The aquarium decor should be designed to provide plenty of swimming room, while also providing some areas of cover using driftwood, floating or well rooted plants and rocks with a sandy or gravel substrate.
Tank mates are an important consideration when housing adult Peacock Bass with other New World Cichlids due to their large size and aggressive temperament. A good rule of thumb is that anything that can fit in the mouth of the Peacock Bass eventually will. Tank mates should consist of other large aggressive New World Cichlids, large Catfish species and freshwater rays.
Monoculus Peacock Bass can be kept as the only Peacock Bass species or mixed with other species of Peacock Bass. They also do well in good sized groups and will work out a dominance structure amongst themselves, which will lower aggression between fish once their social hierarchy is in place.
Feeding & Nutrition
Wild Monoculus Peacock Bass feed on a wide variety of live foods living in their river ecosystem, which include: insects, smaller fish, worms, crustaceans and amphibians. Monoculus Peacock Bass kept within the aquarium environment will readily feed on the same variety of live foods that they feed on in nature, but it is often more desirable to ween them off of live foods.
Live foods are typically more expensive, require holding tanks, more frequent trips to the aquarium store, can bring diseases and can create excess pollution in the aquarium water. Hobbyists generally ween their Peacock Bass to commercial food preparations in order to simplify their care and avoid the pitfalls or live foods.

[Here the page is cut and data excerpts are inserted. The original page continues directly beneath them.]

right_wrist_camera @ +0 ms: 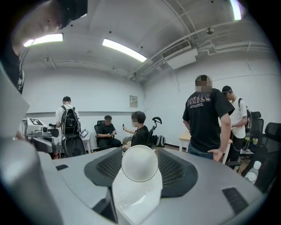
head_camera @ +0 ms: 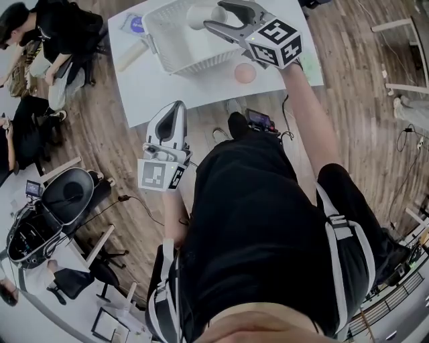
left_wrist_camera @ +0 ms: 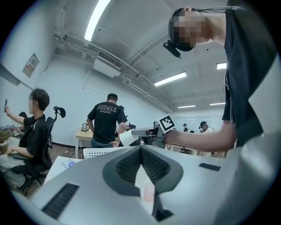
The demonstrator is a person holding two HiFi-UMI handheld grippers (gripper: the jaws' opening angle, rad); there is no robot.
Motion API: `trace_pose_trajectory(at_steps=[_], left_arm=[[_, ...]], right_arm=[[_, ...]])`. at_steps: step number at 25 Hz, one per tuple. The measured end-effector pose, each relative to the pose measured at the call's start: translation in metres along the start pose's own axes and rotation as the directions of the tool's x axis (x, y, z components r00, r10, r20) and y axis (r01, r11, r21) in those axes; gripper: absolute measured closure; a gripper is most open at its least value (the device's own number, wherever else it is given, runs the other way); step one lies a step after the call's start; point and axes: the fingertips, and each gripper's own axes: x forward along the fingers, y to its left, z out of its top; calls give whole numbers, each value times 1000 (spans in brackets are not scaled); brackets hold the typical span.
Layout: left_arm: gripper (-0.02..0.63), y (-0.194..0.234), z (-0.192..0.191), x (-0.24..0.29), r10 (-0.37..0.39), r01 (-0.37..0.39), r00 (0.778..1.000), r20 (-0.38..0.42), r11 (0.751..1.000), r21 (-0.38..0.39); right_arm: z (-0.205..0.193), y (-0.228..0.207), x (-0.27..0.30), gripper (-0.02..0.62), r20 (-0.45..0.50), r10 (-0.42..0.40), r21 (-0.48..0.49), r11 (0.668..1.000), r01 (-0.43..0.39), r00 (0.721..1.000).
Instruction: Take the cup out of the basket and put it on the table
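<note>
**Lifting the cup (head_camera: pixel 199 15) out: half done**

The right claw (head_camera: pixel 216 15) is clamped on the white cup and holds it in the air over the basket (head_camera: pixel 175 61). So I think the cup is out of the basket. It is not on the tabletop (head_camera: pixel 167 90) yet. That part is left to do: carry it to a bare spot and set it down. The left claw (head_camera: pixel 177 106) has its jaws together and holds nothing. It hangs well apart from the basket.

The head view shows the basket, the tabletop and a small pink round thing (head_camera: pixel 245 72) just beside the basket. The right gripper view shows none of these, only the cup's round end between the pads, and people in the room. The left gripper view shows the cup from the side, up above the basket.
</note>
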Motion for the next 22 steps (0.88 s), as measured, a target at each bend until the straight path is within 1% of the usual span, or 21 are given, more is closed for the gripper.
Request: trace_pose_trajectory(at_steps=[6, 10, 16, 22], left_arm=[[588, -20, -7, -15, -47, 47, 999, 9, 999, -2], [586, -28, -10, -26, -79, 79, 997, 14, 997, -8], [588, -49, -16, -32, -133, 134, 991, 15, 991, -18], [588, -74, -18, -37, -169, 170, 985, 17, 985, -6]], right_arm=[[14, 42, -42, 345, 91, -9, -40, 999, 13, 996], [15, 67, -65, 345, 110, -28, -38, 999, 32, 994], [10, 91, -109, 345, 137, -56, -24, 998, 60, 989], [8, 113, -149, 345, 177, -56, -30, 998, 62, 983]])
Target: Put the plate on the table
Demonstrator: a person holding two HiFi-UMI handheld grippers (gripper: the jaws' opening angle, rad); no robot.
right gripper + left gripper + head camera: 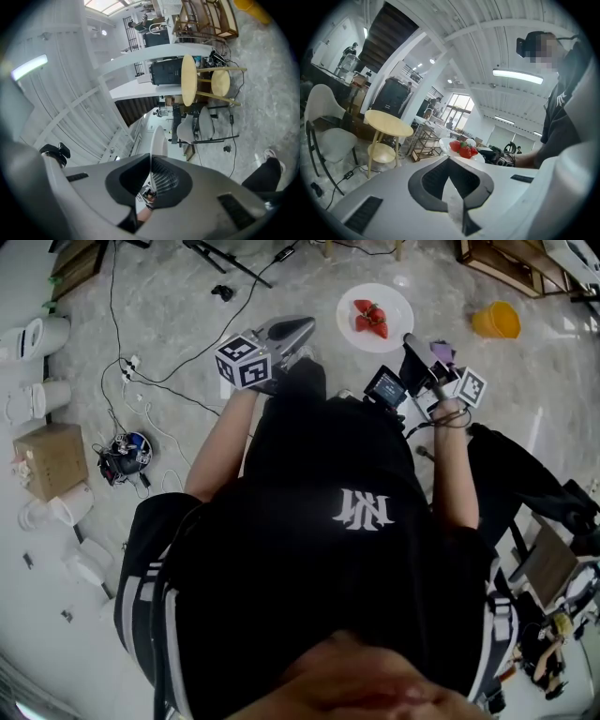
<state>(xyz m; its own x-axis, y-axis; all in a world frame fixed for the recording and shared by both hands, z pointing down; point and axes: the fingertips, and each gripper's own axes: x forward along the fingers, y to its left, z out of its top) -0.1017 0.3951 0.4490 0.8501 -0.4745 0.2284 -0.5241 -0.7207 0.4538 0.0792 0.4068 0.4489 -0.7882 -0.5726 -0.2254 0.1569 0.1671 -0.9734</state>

However, it is not uncommon for Peacock Bass enthusiasts who have weened their fish to commercial foods to provide the occasional live feeding to enjoy the prey drive and aggressive feeding technique of the Peacock Bass. Suitable commercial foods for Peacock Bass include: blood worms, pellet foods, food sticks, frozen meaty foods like krill, silver sides or similar fare.
Peacock Bass will also consume a variety of dead meaty foods like raw shrimp, raw fish and similar meaty items. Individual specimens will often have their own preferences, with some specimens eating most anything while others will be more picky about their diet.